▶ REQUIRED WORK:
Your output should repeat each record below with no differences.

(Records contained in a dataset)
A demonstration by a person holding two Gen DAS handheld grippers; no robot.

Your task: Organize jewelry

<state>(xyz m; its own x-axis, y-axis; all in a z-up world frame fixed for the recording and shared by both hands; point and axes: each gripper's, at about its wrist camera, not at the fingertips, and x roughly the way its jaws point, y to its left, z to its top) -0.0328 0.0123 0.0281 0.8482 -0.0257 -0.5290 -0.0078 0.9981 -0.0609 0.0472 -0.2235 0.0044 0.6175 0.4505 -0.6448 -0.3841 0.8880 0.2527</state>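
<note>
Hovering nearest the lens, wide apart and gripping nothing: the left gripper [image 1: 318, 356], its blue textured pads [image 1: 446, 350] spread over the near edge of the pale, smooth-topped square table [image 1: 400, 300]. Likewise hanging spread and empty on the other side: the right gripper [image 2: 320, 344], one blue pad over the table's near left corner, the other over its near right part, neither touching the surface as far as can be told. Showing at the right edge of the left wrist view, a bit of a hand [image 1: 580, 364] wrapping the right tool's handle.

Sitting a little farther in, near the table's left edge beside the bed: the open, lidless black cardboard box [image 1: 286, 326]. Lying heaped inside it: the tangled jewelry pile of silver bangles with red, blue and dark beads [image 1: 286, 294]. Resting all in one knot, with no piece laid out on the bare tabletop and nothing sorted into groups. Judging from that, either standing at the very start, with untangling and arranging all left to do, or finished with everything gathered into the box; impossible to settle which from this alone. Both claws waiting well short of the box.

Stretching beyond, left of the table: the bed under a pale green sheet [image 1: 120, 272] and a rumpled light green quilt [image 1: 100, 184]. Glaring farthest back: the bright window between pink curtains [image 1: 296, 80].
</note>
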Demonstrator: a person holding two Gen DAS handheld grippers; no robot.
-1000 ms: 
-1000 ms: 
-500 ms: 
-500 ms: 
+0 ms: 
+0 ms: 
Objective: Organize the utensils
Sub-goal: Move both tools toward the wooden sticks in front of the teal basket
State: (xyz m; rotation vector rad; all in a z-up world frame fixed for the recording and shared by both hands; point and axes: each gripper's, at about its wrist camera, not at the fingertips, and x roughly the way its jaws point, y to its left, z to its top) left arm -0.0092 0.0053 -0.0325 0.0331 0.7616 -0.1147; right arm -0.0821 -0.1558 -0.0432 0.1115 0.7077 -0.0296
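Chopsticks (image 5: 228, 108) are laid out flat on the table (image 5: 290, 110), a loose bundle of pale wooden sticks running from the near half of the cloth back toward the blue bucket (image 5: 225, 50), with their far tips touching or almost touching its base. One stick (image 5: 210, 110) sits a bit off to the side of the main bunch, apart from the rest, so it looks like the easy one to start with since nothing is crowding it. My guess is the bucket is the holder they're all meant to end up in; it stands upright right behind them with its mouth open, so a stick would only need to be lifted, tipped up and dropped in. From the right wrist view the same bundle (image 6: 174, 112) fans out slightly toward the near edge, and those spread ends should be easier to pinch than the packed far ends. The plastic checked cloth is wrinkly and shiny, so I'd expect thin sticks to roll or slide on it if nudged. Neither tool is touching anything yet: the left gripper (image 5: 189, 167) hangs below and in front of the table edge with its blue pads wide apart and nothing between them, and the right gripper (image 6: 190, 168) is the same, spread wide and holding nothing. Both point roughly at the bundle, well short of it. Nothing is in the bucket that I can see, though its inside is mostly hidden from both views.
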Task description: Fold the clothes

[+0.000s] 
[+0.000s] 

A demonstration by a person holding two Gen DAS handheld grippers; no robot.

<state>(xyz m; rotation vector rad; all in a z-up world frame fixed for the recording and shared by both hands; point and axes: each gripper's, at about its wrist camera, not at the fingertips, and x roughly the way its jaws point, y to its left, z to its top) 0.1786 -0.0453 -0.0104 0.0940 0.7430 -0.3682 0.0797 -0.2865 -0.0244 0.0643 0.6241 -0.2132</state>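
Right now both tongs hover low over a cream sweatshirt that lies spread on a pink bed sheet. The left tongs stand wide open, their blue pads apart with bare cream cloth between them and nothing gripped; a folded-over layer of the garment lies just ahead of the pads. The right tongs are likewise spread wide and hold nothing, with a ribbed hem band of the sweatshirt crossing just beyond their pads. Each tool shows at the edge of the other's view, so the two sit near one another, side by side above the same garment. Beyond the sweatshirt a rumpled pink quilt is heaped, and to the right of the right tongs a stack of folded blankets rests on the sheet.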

▶ WRITTEN ANSWER:
A demonstration by a person holding two Gen DAS handheld grippers; no robot.

Your task: Organize jewelry

<state>(xyz m; its own x-axis, y-axis; all in a z-up world frame fixed for the recording and shared by both hands; point and axes: each gripper's, at about its wrist camera, not at the fingertips, and x roughly the way its jaws point, y to its left, z to its top) -0.0328 0.0123 0.0281 0.8482 -0.0257 -0.5290 -0.0078 0.9981 -0.0609 0.0472 -0.2235 0.0044 0.6175 0.4505 -0.6448 -0.3841 0.8880 0.2527</state>
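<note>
Hovering nearest the lens, wide apart and gripping nothing: the left gripper [image 1: 318, 356], its blue textured pads [image 1: 446, 350] spread over the near edge of the pale, smooth-topped square table [image 1: 400, 300]. Likewise hanging spread and empty on the other side: the right gripper [image 2: 320, 344], one blue pad over the table's near left corner, the other over its near right part, neither touching the surface as far as can be told. Showing at the right edge of the left wrist view, a bit of a hand [image 1: 580, 364] wrapping the right tool's handle.

Sitting a little farther in, near the table's left edge beside the bed: the open, lidless black cardboard box [image 1: 286, 326]. Lying heaped inside it: the tangled jewelry pile of silver bangles with red, blue and dark beads [image 1: 286, 294]. Resting all in one knot, with no piece laid out on the bare tabletop and nothing sorted into groups. Judging from that, either standing at the very start, with untangling and arranging all left to do, or finished with everything gathered into the box; impossible to settle which from this alone. Both claws waiting well short of the box.

Stretching beyond, left of the table: the bed under a pale green sheet [image 1: 120, 272] and a rumpled light green quilt [image 1: 100, 184]. Glaring farthest back: the bright window between pink curtains [image 1: 296, 80].
</note>
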Demonstrator: a person holding two Gen DAS handheld grippers; no robot.
-1000 ms: 
-1000 ms: 
-500 ms: 
-500 ms: 
+0 ms: 
+0 ms: 
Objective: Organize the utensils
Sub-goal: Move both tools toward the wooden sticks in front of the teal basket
State: (xyz m; rotation vector rad; all in a z-up world frame fixed for the recording and shared by both hands; point and axes: each gripper's, at about its wrist camera, not at the fingertips, and x roughly the way its jaws point, y to its left, z to its top) left arm -0.0092 0.0053 -0.0325 0.0331 0.7616 -0.1147; right arm -0.0821 -0.1558 -0.0432 0.1115 0.7077 -0.0296
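Chopsticks (image 5: 228, 108) are laid out flat on the table (image 5: 290, 110), a loose bundle of pale wooden sticks running from the near half of the cloth back toward the blue bucket (image 5: 225, 50), with their far tips touching or almost touching its base. One stick (image 5: 210, 110) sits a bit off to the side of the main bunch, apart from the rest, so it looks like the easy one to start with since nothing is crowding it. My guess is the bucket is the holder they're all meant to end up in; it stands upright right behind them with its mouth open, so a stick would only need to be lifted, tipped up and dropped in. From the right wrist view the same bundle (image 6: 174, 112) fans out slightly toward the near edge, and those spread ends should be easier to pinch than the packed far ends. The plastic checked cloth is wrinkly and shiny, so I'd expect thin sticks to roll or slide on it if nudged. Neither tool is touching anything yet: the left gripper (image 5: 189, 167) hangs below and in front of the table edge with its blue pads wide apart and nothing between them, and the right gripper (image 6: 190, 168) is the same, spread wide and holding nothing. Both point roughly at the bundle, well short of it. Nothing is in the bucket that I can see, though its inside is mostly hidden from both views.
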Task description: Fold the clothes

[+0.000s] 
[+0.000s] 

A demonstration by a person holding two Gen DAS handheld grippers; no robot.

<state>(xyz m; rotation vector rad; all in a z-up world frame fixed for the recording and shared by both hands; point and axes: each gripper's, at about its wrist camera, not at the fingertips, and x roughly the way its jaws point, y to its left, z to its top) 0.1786 -0.0453 -0.0104 0.0940 0.7430 -0.3682 0.0797 -0.2865 -0.0244 0.0643 0.6241 -0.2132</state>
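Right now both tongs hover low over a cream sweatshirt that lies spread on a pink bed sheet. The left tongs stand wide open, their blue pads apart with bare cream cloth between them and nothing gripped; a folded-over layer of the garment lies just ahead of the pads. The right tongs are likewise spread wide and hold nothing, with a ribbed hem band of the sweatshirt crossing just beyond their pads. Each tool shows at the edge of the other's view, so the two sit near one another, side by side above the same garment. Beyond the sweatshirt a rumpled pink quilt is heaped, and to the right of the right tongs a stack of folded blankets rests on the sheet.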

The exercise has been answered, and the work is done.